At this point you also can try switching the connection configuration (3G, 4G, LTE, Wifi, etc) and compare the times and performance.
As with any application, you can measure key performance indicators like:
- % of the device’s CPU the application is using
- MBs the mobile application uses (Memory)
- KBs your application sends and receives (Network)
- % of battery the phone consumes while using the app
Later we’ll focus on tools, but it’s important to mention now that there are some tools that could help us with these kinds of metrics.
It’s essential to keep track of these metrics in order to identify the exact moment that the app introduces an error. These metrics can also help detect the moment that the app degrades its performance. The question is, when is a good moment to take these metrics? Well, after each release is a good start!
You can show your team how the performance progresses after each release, in terms of KPIs.
And so on. Also, you can zoom in into the resources and analyze threads, memory objects, received and sent data, and connections.
This information is really important to fully understand how your app is working. You’ll also be able to understand how you can improve the app. And you can get all this data by just profiling the application.
As I said before, there are tools…
Now, let’s talk about the tools that help us to achieve all these information shown before.
Measuring events’ response time is something I prefer to do manually with a timer. But another option is (depending on the application) to use an automation framework and enter your code time marks.
As I mentioned earlier, to measure services time you can connect the device to a proxy tool (like Charles or Fiddler). You also can take the services time using Postman or any performance tool like JMeter. However, I prefer to trigger the services directly from the application and the device that I’m using to measure the performance.
In the proxy you will see the list of requests involved in your actions and events, and also it will show response time data.
Finally, for profiling purposes, you can use Android Studio (for Android devices) and Instruments (for iOS devices). There you will find resource consumption information and details of what is happening deep down in the device. I use them a LOT to debug the application and find improvement opportunities, like memory and processing optimizations.
Apart from those tools, you can also get some support from tools like Browserstack, Seetest, Apptim, and Kobiton to run the tests and take metrics of resource consumption (CPU/Memory/etc).
As mobile performance testing is a pretty new practice, I have faced some challenges. For example, (at this time) there is no automatic tool to measure screen load time to native applications. It would be great to hear about a tool for doing that. So, if at the time you read this article you know of a tool for that, please let me know!
On the other hand, there is an issue with Instruments that prevents the measuring of battery consumption on iOS devices. I hope they solve that issue soon.

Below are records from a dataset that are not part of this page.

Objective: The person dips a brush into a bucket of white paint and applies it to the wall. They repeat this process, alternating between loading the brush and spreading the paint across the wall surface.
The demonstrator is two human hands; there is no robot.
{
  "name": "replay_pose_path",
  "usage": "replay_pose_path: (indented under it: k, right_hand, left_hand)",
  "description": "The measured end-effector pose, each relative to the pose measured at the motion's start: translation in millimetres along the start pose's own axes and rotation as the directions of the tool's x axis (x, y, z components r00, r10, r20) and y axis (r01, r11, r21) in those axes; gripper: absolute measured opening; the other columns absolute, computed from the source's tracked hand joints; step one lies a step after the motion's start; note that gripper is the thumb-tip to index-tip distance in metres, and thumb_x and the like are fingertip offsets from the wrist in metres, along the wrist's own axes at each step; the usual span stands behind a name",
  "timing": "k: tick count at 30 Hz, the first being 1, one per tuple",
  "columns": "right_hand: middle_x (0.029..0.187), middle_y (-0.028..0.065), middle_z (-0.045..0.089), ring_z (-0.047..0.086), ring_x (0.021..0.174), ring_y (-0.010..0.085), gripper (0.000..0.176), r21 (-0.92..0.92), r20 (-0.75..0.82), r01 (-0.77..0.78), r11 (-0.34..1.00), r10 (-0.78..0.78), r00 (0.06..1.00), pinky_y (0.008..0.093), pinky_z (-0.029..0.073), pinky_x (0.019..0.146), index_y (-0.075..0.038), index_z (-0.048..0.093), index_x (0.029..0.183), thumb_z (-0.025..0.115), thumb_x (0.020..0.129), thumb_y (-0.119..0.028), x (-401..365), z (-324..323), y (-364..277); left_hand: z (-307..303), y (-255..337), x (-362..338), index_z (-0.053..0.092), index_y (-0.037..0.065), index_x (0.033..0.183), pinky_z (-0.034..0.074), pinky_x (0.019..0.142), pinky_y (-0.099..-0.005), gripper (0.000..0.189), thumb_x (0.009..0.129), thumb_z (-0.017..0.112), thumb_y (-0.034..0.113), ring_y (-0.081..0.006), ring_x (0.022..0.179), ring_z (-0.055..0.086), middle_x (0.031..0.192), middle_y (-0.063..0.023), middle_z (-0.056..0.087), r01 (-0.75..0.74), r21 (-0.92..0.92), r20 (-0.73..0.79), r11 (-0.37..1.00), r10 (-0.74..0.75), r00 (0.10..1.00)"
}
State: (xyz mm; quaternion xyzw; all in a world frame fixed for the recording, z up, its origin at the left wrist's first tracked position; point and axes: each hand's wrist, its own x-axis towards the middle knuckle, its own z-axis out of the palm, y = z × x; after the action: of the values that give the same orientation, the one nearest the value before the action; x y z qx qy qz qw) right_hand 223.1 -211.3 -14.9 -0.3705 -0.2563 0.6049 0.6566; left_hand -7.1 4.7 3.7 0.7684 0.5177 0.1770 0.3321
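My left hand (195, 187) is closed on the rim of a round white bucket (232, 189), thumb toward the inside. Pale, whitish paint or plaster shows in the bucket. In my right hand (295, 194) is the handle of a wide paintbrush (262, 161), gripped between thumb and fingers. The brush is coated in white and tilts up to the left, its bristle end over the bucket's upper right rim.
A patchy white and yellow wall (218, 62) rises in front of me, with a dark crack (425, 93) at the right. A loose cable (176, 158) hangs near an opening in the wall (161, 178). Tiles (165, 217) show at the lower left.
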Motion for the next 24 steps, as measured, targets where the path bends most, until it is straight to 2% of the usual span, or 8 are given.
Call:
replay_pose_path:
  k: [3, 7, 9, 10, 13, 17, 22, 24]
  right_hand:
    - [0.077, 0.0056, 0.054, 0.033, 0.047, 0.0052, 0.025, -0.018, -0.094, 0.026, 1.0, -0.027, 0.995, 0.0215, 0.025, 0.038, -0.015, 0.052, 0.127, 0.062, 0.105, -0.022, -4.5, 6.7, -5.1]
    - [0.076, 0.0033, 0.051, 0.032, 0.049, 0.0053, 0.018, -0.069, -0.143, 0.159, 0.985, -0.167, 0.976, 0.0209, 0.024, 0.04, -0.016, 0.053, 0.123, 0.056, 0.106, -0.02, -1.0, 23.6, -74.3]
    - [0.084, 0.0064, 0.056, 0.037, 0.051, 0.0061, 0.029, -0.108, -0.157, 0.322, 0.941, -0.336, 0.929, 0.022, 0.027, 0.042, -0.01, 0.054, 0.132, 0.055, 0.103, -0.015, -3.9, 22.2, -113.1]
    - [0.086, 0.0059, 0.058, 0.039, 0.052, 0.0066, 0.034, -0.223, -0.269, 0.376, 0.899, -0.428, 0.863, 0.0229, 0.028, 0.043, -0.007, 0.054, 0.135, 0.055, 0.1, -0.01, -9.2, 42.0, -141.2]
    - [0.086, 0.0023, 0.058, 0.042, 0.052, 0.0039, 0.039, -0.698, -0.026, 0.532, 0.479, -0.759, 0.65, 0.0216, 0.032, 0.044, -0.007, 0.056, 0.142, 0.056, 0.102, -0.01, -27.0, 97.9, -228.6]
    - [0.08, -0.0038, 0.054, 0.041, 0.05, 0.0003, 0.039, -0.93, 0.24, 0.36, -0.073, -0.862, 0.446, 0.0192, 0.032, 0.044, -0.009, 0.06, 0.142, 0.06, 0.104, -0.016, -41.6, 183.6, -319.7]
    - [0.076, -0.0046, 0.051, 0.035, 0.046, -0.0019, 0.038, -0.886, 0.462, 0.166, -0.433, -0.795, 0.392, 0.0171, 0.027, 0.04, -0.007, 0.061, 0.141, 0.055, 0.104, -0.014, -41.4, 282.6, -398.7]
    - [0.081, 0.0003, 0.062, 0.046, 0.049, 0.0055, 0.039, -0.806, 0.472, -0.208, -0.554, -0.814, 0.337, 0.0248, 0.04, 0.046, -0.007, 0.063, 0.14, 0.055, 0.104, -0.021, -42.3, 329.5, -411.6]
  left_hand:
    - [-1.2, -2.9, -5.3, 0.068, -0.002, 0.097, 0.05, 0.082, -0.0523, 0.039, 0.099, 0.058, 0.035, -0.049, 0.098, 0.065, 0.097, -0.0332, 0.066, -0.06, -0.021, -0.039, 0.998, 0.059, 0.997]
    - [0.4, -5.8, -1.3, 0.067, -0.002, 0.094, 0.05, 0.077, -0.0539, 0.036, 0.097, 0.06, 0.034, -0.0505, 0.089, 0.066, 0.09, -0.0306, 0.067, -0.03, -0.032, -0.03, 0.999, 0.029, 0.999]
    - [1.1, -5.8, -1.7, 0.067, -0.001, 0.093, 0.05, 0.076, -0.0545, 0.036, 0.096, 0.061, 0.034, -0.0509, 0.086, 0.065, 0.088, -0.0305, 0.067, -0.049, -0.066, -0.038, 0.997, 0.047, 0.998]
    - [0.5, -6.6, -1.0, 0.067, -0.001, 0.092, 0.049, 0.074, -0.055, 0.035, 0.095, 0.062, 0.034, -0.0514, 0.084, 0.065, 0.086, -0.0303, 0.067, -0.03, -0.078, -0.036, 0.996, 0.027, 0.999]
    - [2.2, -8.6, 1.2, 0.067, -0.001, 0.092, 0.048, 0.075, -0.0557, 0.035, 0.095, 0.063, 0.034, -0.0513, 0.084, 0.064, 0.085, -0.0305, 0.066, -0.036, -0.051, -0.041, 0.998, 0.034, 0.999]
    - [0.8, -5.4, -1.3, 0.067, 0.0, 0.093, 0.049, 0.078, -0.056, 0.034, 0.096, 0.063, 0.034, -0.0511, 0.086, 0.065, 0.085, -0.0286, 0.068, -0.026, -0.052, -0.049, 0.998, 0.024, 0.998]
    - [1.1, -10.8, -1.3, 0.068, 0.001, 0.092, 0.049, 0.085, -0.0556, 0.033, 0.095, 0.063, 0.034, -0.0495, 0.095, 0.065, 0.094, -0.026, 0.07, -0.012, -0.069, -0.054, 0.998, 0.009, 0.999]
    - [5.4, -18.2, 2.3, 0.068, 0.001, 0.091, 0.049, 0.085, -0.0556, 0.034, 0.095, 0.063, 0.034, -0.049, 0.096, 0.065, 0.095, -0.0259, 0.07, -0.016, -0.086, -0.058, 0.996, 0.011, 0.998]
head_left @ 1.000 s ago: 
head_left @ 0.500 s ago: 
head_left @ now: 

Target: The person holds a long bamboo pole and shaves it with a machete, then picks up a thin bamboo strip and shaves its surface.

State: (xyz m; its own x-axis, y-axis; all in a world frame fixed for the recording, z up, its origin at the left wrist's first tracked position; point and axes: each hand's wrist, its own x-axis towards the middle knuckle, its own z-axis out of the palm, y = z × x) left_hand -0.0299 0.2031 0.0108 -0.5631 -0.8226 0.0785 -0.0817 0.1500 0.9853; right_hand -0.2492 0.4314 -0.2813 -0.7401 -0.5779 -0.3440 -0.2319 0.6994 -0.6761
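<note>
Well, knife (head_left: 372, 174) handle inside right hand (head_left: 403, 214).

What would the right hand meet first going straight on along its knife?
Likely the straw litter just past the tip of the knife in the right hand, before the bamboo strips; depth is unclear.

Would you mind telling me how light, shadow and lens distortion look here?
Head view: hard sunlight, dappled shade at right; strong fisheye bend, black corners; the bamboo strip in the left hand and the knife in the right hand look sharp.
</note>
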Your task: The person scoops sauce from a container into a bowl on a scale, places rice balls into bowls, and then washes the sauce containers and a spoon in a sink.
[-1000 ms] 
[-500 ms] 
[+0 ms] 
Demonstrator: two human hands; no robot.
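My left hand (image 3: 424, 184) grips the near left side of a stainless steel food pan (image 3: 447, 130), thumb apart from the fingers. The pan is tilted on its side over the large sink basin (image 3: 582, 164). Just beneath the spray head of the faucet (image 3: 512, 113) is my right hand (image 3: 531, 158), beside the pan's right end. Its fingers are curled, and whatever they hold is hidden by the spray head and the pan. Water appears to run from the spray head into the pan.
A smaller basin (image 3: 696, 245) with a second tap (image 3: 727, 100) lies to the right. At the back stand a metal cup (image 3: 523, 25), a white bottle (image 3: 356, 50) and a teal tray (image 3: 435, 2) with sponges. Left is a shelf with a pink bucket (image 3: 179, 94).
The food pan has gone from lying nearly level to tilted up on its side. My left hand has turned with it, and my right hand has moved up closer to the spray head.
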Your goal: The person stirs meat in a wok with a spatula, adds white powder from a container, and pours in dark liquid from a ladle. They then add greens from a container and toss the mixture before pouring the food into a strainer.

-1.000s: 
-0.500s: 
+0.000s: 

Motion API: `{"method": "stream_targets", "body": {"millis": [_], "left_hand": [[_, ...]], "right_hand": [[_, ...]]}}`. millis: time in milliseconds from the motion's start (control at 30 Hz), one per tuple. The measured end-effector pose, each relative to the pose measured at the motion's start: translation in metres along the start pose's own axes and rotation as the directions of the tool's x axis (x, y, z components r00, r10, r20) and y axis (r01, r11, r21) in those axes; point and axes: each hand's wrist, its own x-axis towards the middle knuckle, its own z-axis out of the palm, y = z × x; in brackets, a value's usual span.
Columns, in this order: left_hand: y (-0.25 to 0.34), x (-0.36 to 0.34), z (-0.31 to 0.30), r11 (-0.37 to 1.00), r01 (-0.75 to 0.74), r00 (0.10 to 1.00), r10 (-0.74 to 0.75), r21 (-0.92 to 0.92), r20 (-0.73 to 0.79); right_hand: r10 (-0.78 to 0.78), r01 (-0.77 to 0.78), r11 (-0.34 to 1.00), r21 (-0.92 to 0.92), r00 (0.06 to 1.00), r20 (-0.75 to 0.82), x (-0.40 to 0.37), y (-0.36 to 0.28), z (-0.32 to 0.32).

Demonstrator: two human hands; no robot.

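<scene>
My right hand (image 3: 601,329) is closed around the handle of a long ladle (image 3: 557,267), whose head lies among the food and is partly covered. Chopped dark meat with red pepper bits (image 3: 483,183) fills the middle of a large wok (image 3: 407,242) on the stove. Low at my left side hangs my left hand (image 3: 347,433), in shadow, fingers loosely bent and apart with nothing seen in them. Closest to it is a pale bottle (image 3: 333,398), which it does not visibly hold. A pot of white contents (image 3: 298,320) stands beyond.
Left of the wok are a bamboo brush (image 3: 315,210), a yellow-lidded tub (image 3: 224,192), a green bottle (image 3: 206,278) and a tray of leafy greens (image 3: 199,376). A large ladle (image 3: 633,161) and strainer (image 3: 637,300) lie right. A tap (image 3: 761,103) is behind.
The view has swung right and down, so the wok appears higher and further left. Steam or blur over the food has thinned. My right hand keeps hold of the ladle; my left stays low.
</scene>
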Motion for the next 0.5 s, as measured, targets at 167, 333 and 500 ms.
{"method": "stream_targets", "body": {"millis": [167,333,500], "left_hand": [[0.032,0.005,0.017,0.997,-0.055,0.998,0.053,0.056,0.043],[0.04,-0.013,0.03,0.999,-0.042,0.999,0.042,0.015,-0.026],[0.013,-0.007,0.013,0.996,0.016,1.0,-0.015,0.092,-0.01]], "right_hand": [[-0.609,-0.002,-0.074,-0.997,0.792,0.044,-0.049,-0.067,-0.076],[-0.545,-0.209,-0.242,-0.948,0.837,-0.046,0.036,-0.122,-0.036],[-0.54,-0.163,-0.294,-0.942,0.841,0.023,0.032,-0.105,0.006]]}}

Now that you have all the info…
In closing, I highly recommend that, after you go through this practice, you drop all the resulting information on your app’s pain points into a delivery document to share with your team. List the metrics, KPIs, and findings from your mobile performance testing. Don’t forget to list the devices used for the testing, app version tested, and all the necessary information in case your colleagues want to repeat the test.
I’m still working on this field in my projects, so I’m constantly learning about this amazing topic. But it’s always worth sharing what we’ve learned up to this point in order to exchange experiences! Hopefully you’ll be able to apply this practice to your mobile apps. And please, let me know about your results.